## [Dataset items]
--- START ---

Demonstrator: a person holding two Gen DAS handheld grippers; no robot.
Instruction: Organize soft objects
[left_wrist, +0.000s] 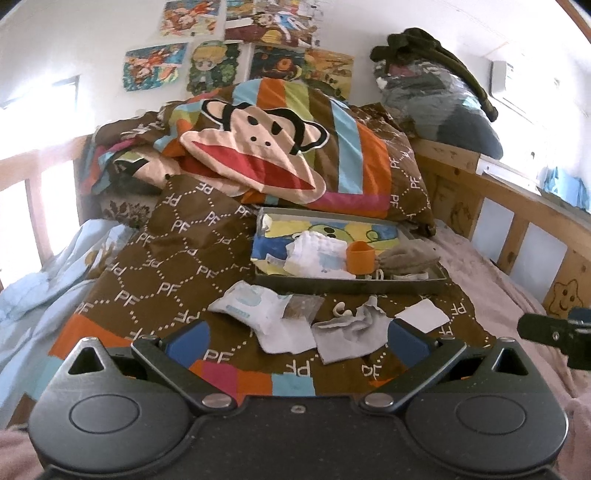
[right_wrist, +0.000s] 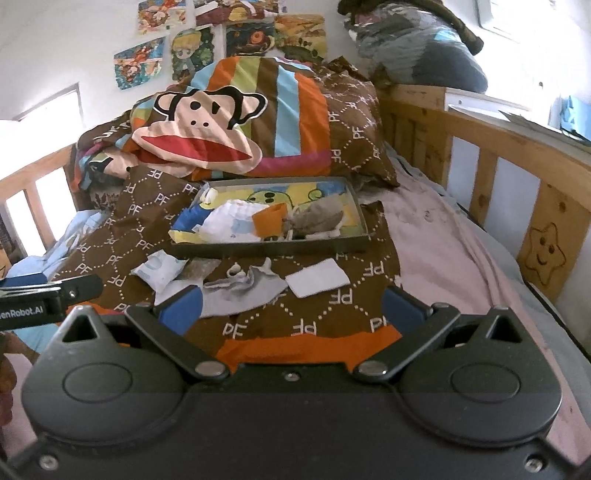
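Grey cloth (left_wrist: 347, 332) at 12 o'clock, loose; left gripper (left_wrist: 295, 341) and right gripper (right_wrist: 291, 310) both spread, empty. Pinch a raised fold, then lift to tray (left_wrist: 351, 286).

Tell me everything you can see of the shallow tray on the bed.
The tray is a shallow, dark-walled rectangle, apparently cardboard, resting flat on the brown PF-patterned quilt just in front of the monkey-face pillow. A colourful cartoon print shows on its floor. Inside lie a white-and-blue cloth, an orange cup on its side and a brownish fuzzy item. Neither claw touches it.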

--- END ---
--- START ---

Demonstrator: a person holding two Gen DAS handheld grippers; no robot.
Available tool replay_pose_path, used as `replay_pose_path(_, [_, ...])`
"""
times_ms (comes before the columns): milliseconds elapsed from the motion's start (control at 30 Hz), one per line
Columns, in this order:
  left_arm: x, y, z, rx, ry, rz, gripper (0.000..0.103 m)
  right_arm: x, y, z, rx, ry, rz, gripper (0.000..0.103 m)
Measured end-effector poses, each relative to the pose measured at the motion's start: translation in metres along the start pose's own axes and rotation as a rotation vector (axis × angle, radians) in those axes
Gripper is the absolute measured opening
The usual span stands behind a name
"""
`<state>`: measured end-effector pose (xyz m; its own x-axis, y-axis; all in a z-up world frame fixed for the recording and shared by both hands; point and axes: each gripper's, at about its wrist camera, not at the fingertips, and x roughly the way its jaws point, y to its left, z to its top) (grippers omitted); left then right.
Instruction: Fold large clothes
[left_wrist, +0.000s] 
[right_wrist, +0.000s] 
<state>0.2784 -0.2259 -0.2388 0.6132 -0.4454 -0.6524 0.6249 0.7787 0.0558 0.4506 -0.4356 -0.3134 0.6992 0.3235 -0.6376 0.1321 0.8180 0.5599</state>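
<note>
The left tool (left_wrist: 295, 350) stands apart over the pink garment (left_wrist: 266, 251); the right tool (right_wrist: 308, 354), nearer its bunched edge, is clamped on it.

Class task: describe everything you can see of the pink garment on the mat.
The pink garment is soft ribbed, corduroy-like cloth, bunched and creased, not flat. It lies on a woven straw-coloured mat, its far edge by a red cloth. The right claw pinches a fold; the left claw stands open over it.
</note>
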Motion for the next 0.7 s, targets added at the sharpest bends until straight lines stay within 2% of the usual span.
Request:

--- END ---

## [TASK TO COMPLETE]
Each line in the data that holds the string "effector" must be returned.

## [PROBLEM SOLUTION]
Measured end-effector poses, each relative to the pose measured at the motion's start: translation in metres along the start pose's own axes and rotation as a rotation vector (axis × angle, radians) in those axes
`<state>`: measured end-effector pose (xyz m; its own x-axis, y-axis; all in a z-up world frame fixed for the recording and shared by both hands; point and axes: each gripper's, at about its wrist camera, not at the fingertips, and x roughly the way its jaws point, y to its left, z to its top) (grippers omitted); left then right.

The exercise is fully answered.